As with so many other problems afflicting modern America – the climate emergency, economic inequality, the federal debt, gun violence, racism, our threadbare public education system – there’s plenty of blame to go around when it comes to the nation’s broken immigration system.
Over the decades, politicians of both major political parties have frittered away several opportunities to enact and fund reforms that could seriously and responsibly address the fact that the U.S. is both home to 8-plus million undocumented workers and utterly dependent upon them to keep its economy running.
For the last several years, however, the chief architects of our present-day gridlock reside on the political right. And their obstruction has very little to do with substance and almost everything to do with politics.

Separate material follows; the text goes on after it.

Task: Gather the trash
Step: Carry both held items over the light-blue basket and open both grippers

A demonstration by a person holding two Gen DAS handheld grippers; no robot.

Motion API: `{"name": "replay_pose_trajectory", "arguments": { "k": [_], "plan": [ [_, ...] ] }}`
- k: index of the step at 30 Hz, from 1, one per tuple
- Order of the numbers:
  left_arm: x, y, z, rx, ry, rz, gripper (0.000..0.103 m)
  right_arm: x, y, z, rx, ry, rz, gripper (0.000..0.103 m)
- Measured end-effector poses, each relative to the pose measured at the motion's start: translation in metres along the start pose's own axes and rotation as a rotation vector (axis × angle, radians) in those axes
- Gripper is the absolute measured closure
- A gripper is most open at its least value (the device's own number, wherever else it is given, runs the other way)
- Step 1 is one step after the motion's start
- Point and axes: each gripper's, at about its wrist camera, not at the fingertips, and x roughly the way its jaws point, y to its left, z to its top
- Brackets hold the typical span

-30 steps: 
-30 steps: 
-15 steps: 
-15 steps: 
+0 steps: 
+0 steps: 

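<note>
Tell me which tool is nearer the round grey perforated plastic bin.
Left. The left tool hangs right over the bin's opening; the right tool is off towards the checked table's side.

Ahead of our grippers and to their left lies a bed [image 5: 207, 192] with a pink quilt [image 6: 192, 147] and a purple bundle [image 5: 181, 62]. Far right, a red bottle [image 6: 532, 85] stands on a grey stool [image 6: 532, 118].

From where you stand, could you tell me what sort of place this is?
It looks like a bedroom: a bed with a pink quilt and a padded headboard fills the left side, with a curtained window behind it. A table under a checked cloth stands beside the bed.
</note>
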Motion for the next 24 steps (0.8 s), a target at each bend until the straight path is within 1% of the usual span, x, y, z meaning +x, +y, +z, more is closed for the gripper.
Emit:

Time and again, these forces have promoted preposterously cruel and impractical ideas like rounding up and deporting millions of people – including millions of DACA program participants who came to the U.S. as young children and have lived here for almost their entire lives — and building massive walls reminiscent of the old Soviet bloc.
Save for a hardcore group of white nationalists, the proponents of these ideas understand that such deeds will never be accomplished. They know that a bevy of American industries — construction, landscaping, custodial, meat and poultry packing, agriculture, and senior care, just to name a few — would collapse, and that responsible members of both parties will never let such policies come to fruition. But sadly, this hasn’t stopped efforts to spur, and capitalize on, voter fears.
This brand of cynical hypocrisy was on full display once again last week when U.S. House Speaker Mike Johnson led the latest taxpayer-funded pilgrimage of Republican politicians to a small Texas town near the U.S.-Mexico border for a glorified photo opportunity.
Instead of trying to find common ground, Johnson served up another dish of right-wing red meat — loudly threatening a federal government shutdown later this month if Democrats don’t agree to enact of series of draconian policies for immigrants seeking humanitarian protection.
The policies to which Johnson was referring were the same extreme ideas included in a bill House Republicans advanced last May based on Trump-era immigration policies: resuming hundreds of miles of border wall construction, stripping funding from nonprofits that aid migrants, beefing up staffing of Border Patrol agents, and restricting the use of parole programs that the Biden administration has used to allow nationals from Haiti, Cuba, Nicaragua and Venezuela to work temporarily in the U.S.
Johnson and his pals know this isn’t a serious proposal. Indeed, a Texas lawmaker inadvertently admitted as much during Johnson’s dog-and-pony show when he said that House Republicans aren’t actually interested in passing any real immigration solutions at all.
To quote Congressman Troy Nehls: “I’m not willing to do too much right now to help a Democrat and to help Joe Biden’s approval rating.”
In other words, Nehls’s loose lips confirmed yet again what we have long known – namely, that the GOP’s strategy is not to craft effective and humane policies that might better control the flow of immigrants — much less acknowledge that millions of immigrants are vital to our economy and here to stay. Rather, it’s to foment fear and xenophobia, scare voters, and demonize President Biden in hopes that it will help their election prospects in November.
It’s a strategy the right has used for many years — on everything from flag burning to COVID-19 (the “Chinese virus”) to the rights of transgender people. The trick is to promote frightening imagery – ideally the kind that includes people who look or sound different to a lot of white middle-class voters – and thereby manipulate those same voters to cast ballots contrary to their own economic interest. This has been Donald Trump’s stock-in-trade ever since he arrived on the political scene with his fabricated allegations about Barack Obama’s birthplace.
Even here in North Carolina, where they live thousands of miles from the southwestern border and enjoy only the remotest chance of ever having any significant impact on the issue in Washington, conservative politicians have regularly turned to playing the anti-immigration card as a go-to election tactic. Senate candidate Ted Budd made strutting with a gun near the border a centerpiece image in his successful 2022 campaign, and state House Speaker and aspiring congressman Tim Moore has trekked south for multiple photo ops of the same ilk.
Interestingly, and to his credit, Sen. Thom Tillis has largely avoided this kind of shameless demagoguery during his years in Washington and has at least tried on occasion – thus far without much success — to build some bridges toward real solutions.
The bottom line: Coping with mass human migration is a vexing global problem that’s greatly worsened by the climate crisis, war, poverty, and the age-old desire of all people to lead better and safer lives. To have any hope of managing it effectively, the U.S. will have to craft common ground solutions that feature aid to countries in need, adequate funding for the domestic immigration infrastructure, and a commitment to basic human decency. The combination of right-wing grandstanding and fearmongering makes all of that much harder to achieve.